**How to complete this task**
Where a line below includes the word "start", copy that line.

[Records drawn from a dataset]
_ _ _ _

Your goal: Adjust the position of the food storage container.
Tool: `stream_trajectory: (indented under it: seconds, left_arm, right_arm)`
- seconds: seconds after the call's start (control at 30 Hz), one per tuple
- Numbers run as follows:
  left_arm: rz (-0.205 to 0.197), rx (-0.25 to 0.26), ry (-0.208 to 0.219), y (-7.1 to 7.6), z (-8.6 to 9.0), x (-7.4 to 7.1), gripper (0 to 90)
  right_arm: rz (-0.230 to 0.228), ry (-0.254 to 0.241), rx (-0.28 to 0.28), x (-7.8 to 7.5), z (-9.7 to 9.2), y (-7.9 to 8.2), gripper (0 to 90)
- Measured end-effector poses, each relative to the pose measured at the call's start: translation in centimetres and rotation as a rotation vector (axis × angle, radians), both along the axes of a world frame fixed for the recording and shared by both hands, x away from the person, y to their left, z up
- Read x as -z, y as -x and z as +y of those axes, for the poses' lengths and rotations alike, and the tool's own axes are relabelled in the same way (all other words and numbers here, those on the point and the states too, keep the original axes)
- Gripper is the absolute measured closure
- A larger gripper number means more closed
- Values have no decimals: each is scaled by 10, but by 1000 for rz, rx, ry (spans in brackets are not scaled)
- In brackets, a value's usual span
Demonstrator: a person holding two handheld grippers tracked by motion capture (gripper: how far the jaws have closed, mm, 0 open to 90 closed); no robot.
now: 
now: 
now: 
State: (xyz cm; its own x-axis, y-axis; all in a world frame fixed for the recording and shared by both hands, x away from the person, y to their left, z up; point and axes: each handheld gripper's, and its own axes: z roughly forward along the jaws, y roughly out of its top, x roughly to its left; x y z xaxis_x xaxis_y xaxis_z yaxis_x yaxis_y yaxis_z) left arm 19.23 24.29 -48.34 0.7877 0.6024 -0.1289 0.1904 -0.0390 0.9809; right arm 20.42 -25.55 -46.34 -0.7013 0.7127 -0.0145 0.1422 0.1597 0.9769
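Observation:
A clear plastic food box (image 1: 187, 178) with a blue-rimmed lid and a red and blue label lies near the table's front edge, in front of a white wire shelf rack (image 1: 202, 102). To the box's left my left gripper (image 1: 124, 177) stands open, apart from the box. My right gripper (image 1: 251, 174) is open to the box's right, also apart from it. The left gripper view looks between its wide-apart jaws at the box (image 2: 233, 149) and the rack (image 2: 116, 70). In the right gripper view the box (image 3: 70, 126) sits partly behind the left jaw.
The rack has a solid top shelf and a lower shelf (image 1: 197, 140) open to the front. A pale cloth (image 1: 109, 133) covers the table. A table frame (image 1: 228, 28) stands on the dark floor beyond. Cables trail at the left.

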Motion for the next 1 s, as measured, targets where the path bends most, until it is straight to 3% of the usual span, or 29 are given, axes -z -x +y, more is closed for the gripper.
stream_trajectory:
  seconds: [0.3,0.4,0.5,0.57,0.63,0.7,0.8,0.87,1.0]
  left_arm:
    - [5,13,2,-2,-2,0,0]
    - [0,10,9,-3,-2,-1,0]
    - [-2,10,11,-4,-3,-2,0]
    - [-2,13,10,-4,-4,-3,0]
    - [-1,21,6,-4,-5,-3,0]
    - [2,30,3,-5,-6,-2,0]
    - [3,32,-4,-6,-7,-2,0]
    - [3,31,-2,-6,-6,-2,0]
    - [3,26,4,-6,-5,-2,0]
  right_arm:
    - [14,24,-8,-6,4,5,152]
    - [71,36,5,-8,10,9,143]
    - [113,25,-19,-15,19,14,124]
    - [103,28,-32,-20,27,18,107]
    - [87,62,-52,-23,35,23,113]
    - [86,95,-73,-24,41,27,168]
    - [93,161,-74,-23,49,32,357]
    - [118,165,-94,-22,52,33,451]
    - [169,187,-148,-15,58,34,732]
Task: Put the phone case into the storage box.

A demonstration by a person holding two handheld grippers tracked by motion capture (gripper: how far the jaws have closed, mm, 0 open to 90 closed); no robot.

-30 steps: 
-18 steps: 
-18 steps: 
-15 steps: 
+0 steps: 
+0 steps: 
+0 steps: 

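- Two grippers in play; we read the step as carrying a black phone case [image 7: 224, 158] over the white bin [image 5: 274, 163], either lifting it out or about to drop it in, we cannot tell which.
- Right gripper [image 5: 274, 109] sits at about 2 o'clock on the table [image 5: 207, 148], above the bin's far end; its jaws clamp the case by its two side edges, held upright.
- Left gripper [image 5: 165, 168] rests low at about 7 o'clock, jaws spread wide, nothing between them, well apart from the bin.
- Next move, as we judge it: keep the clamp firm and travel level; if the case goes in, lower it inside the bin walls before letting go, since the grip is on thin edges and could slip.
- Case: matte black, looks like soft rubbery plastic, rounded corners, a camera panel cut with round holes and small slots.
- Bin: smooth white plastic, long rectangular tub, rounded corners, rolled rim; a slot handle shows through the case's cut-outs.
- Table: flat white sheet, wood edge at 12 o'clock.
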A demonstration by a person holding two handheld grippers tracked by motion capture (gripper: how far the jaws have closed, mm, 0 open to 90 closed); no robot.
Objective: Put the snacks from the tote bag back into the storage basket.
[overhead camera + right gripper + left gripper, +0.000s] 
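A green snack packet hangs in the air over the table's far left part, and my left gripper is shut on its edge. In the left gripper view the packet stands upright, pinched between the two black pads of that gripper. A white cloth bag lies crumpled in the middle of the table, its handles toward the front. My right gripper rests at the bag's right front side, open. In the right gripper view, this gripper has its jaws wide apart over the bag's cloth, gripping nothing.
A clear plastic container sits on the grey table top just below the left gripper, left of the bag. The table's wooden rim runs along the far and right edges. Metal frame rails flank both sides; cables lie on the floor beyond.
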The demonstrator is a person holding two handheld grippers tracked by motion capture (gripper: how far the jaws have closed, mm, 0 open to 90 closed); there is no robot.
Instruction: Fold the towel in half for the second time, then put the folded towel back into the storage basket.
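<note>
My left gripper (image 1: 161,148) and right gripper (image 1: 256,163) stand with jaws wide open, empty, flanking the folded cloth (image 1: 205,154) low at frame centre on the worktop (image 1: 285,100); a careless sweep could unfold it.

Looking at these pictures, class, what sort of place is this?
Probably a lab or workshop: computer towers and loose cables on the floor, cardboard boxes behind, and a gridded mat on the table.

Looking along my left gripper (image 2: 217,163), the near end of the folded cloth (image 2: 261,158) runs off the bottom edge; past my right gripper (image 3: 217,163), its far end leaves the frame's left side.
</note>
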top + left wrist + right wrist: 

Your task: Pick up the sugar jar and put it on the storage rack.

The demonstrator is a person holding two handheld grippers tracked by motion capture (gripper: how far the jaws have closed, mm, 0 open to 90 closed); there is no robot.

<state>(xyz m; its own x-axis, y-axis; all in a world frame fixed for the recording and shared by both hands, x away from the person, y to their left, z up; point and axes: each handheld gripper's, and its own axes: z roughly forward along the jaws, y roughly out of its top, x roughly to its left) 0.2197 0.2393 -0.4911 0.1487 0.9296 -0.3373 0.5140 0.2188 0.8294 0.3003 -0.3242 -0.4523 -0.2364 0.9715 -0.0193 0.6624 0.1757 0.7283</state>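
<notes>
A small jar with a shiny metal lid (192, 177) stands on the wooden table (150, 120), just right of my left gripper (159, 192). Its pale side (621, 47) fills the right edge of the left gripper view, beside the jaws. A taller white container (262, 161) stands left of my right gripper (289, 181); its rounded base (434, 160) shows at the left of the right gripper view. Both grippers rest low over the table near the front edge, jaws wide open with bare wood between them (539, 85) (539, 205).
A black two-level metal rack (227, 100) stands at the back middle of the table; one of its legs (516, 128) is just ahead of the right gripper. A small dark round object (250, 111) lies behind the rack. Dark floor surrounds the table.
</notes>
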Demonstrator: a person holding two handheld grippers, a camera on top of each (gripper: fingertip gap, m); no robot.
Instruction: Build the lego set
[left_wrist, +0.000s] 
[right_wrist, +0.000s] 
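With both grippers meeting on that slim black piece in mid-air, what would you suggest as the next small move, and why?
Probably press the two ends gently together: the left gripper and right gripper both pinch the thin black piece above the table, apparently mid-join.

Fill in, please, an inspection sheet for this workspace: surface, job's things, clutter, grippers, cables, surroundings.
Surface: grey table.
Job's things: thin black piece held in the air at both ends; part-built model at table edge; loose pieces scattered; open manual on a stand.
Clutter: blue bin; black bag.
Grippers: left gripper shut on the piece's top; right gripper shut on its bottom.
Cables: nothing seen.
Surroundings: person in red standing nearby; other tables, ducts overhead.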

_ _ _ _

**Reply to the exercise**
- seconds: seconds after the call's start (control at 30 Hz), one per tuple
- Measured end-effector poses, each relative to the pose measured at the call's start: translation in centimetres and rotation as a rotation vector (axis × angle, radians), both along the axes of a world frame fixed for the recording and shared by both hands, x away from the person, y to their left, z up

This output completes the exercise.